Both compounds are broad-spectrum cephalosporins approved for the treatment of skin and soft tissue infection and pneumonia. The two drugs have enhanced activity against MRSA and in the future might become interesting treatment options in febrile neutropenia. There is increasing experience with them in salvage therapy for MRSA infection [18].

Aztreonam is a monobactam available for clinical use since the 1980s. The antimicrobial activity comprises exclusively Gram-negative bacteria. Wild-type E. coli and Klebsiella species are highly susceptible with MICs typically <0.1 μ/mL [35]. Aztreonam is moderately active against P. aeruginosa (MIC, ~4 μg/mL) and has no clinically relevant activity against Acinetobacter and Stenotrophomonas [35]. The MIC distribution for E. coli, P. aeruginosa, and A. baumannii is shown in Fig. 14.2. Aztreonam is not inactivated by Ambler class B betalactamases (metalloenzymes) and represents an important therapeutic option in infections due to P. aeruginosa with metallobetalactamase-associated carbapenem resistance. In some countries, the drug (as aztreonam-lysine with a dose of 75 mg administered every 8 h using an ultrasonic nebulizer) has been approved for inhalation [92].
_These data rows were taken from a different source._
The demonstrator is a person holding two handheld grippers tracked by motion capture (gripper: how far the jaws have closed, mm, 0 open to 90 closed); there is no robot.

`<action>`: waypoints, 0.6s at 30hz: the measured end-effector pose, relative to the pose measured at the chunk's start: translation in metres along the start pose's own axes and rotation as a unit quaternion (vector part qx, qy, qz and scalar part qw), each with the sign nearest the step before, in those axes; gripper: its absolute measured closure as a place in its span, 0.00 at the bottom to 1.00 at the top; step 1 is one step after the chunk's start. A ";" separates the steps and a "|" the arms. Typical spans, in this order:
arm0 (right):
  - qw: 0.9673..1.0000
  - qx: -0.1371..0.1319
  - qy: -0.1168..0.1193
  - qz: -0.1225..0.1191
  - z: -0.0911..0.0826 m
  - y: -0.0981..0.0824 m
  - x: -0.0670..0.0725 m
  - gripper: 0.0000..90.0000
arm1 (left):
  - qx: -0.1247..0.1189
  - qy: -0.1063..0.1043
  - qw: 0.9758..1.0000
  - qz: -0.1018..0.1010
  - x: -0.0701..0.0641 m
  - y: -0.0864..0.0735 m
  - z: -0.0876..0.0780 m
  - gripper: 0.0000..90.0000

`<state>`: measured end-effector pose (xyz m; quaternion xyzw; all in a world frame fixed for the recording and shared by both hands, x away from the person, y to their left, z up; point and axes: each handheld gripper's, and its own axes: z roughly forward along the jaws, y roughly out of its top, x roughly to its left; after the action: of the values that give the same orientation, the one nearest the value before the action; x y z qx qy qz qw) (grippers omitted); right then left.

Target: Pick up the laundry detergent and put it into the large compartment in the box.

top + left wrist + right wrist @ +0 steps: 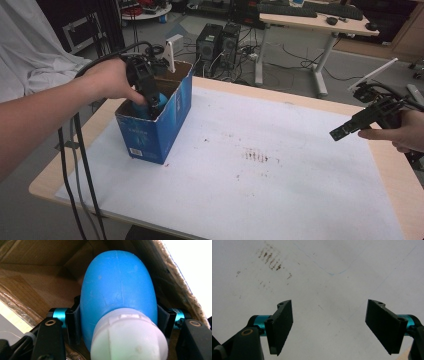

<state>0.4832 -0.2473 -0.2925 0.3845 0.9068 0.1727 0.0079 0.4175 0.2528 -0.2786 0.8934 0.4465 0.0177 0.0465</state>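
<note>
A blue bottle (117, 290) with a white cap (128, 340) sits between the jaws of my left gripper (117, 322), which is shut on its sides. That gripper (150, 97) reaches down into an open blue cardboard box (150, 135) on the table's left, and a bit of the blue bottle (159, 101) shows at the box's mouth. My right gripper (345, 131) hovers over the table's right side, open, with nothing between its jaws (329, 327).
White paper (260, 165) with brown stains (257, 156) covers the wooden table (400, 185). Black cables (75, 165) hang off the left edge. Beyond the table stand computer towers (217, 42) and a desk (320, 22).
</note>
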 end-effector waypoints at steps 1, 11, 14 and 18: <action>1.000 -0.001 0.000 0.000 0.000 0.000 0.000 0.24 | -0.002 0.000 1.000 0.000 0.000 0.000 0.000 0.42; 1.000 0.001 0.000 0.003 0.001 -0.002 0.000 0.24 | -0.001 0.001 1.000 0.001 0.000 0.001 0.001 0.42; 1.000 0.002 -0.001 0.002 0.002 -0.002 0.000 0.24 | -0.001 0.002 1.000 0.001 0.000 0.001 0.001 0.42; 1.000 0.000 0.001 0.002 0.001 -0.002 0.000 0.24 | 0.000 0.004 1.000 0.000 0.000 0.001 0.000 0.42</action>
<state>0.4821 -0.2479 -0.2942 0.3863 0.9060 0.1729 0.0065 0.4181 0.2527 -0.2788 0.8934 0.4465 0.0210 0.0448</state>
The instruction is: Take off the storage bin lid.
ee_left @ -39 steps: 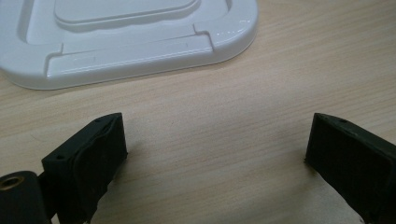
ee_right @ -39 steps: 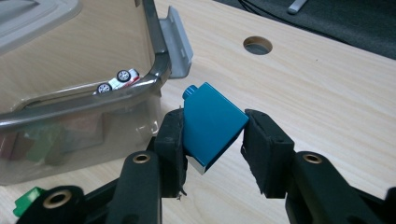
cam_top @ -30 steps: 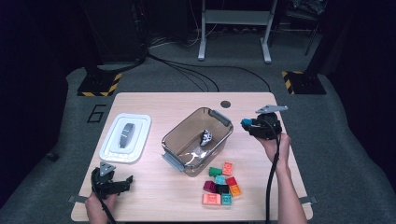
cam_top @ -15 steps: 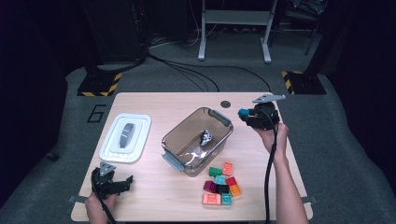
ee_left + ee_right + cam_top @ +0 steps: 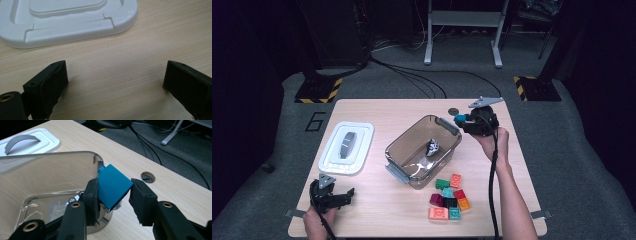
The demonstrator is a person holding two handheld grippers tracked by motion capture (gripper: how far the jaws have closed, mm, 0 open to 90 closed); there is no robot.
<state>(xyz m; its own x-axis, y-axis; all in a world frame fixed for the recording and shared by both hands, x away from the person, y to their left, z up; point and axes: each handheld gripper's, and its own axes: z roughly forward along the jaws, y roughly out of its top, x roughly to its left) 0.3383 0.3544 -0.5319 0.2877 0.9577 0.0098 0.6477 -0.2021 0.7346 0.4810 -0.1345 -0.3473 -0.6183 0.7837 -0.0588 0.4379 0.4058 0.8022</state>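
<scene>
Since the earlier frame, the right tongs point(image 5: 460, 119) have been carried toward 11 o'clock, over the clear bin's point(image 5: 398, 145) far rim. Left tongs point(image 5: 343, 196) rest at 7 o'clock, spread and empty, below the white lid point(image 5: 75, 30). A blue block point(image 5: 113, 186) is clamped tilted above the bin, judged ready for dropping.

Dim grey floor point(image 5: 592, 150) (cables point(image 5: 412, 75) trailing) surrounds a wooden table point(image 5: 382, 112).

The high view looks down from above on the whole table point(image 5: 377, 210); both gripper views sit close, low over it, sharing the white lid point(image 5: 75, 30) with it
</scene>
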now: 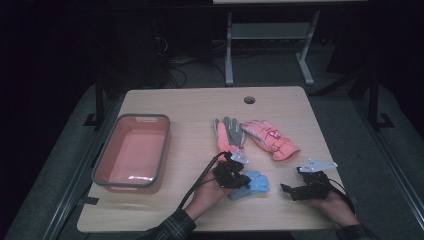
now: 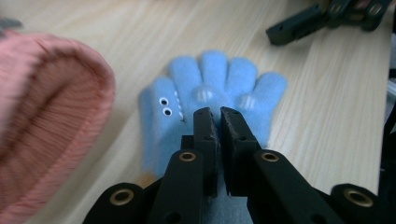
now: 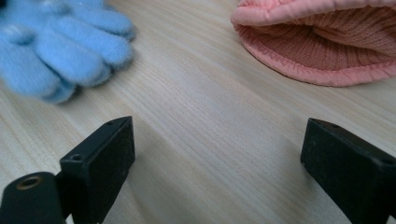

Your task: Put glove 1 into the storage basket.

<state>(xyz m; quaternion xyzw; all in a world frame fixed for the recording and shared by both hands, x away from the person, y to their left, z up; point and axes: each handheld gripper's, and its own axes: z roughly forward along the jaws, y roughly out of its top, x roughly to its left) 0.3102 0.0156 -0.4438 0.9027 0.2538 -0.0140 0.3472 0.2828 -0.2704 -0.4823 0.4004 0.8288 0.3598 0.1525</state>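
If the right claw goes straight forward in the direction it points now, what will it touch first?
Probably bare wooden table first: the open right claw points between the fuzzy light-blue glove and the ribbed cuff of the pink padded glove. Depth beyond is unclear.

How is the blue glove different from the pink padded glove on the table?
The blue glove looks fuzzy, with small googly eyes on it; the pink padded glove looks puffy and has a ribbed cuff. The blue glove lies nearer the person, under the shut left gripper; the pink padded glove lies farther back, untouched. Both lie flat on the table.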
Recommended doses for an adult patient with normal renal function are 1–2 g every 6–8 h. Monte Carlo simulations with a target of an fT > MIC of 50–60 % at a dose of 1 g (infused over 1 h) every 8 h indicate a clinical breakpoint of 1–4 μg/mL. Thus, infections due to susceptible E. coli do not require high-dose therapy. The drug can be given as continuous infusion (24 h). Continuous infusion of 6–8 g per day produces plasma concentrations of ~40–50 μg/mL [16]. Such a regimen should be sufficient to treat infection due to low-level resistant P. aeruginosa.

The addition of avibactam to aztreonam is currently being evaluated in clinical trials [24]. The advantage of such a drug combination would be the restored activity of aztreonam against ESBL-positive organisms and its intrinsic activity in organisms with metalloenzyme-associated carbapenem resistance.